While it’s true the neighborhood wanted a trail to connect with the Centennial Trail, Jerry Numbers, chairman of the East Central Neighborhood Council who has been involved in the neighborhood for 50 years, said the city took it too far.

“They took it to a whole other level,” Numbers said. “They brought the plan to us and said, ‘Look at what we did for you folks. Aren’t we wonderful?’ We didn’t think so and opposed it. It’s becoming a bike freeway.”

In Numbers’ telling, a quiet, graveled path that’s good for kids and dog walking is being widened to accommodate “high-speed bikes.”

Battista said he understood Numbers’ concerns but that they were unfounded.

“The great thing about Ben Burr being paved is it’s not Centennial and it’s not Fish Lake. People do their triathlon training on those and hammer away,” he said. “They won’t come to Ben Burr. It’s too short. The only people using Ben Burr will be commuters. Like me. I want to take my big butt with my 50-pound panniers and go 4 mph on that trail.”

In 1999, the city secured federal money to design the Ben Burr and Fish Lake trails. At the time, both trails were undeveloped but in the intervening years, 7 miles of Fish Lake Trail have been paved, while Ben Burr remains graveled. The southeast Spokane trail uses an abandoned Spokane and Inland Empire Railroad Co. interurban rail line, which used to transport passengers within Spokane, as well as to Liberty, Hayden and Coeur d’Alene lakes.

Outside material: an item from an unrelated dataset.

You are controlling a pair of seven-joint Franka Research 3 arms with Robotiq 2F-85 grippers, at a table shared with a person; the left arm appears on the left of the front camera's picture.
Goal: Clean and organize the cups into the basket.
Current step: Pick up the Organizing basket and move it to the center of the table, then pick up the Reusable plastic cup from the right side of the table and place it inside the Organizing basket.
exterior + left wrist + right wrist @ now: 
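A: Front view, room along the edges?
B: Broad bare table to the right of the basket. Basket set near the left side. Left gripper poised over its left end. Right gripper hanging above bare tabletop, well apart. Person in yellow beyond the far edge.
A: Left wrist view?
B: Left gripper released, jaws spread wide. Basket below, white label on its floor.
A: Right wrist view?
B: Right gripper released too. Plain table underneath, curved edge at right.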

The trail – as well as a park and street in the south of town – is named after a Great Northern Railway engineer, Benjamin E. Burr, who began his 48-year career in the early 1900s by hiking through wilderness to survey a short rail line.

It is perhaps fitting that a trail designed to get more people out of cars and onto bikes is named after Burr. He died in 1965 after sustaining injuries in an automobile accident in downtown Spokane at the age of 78.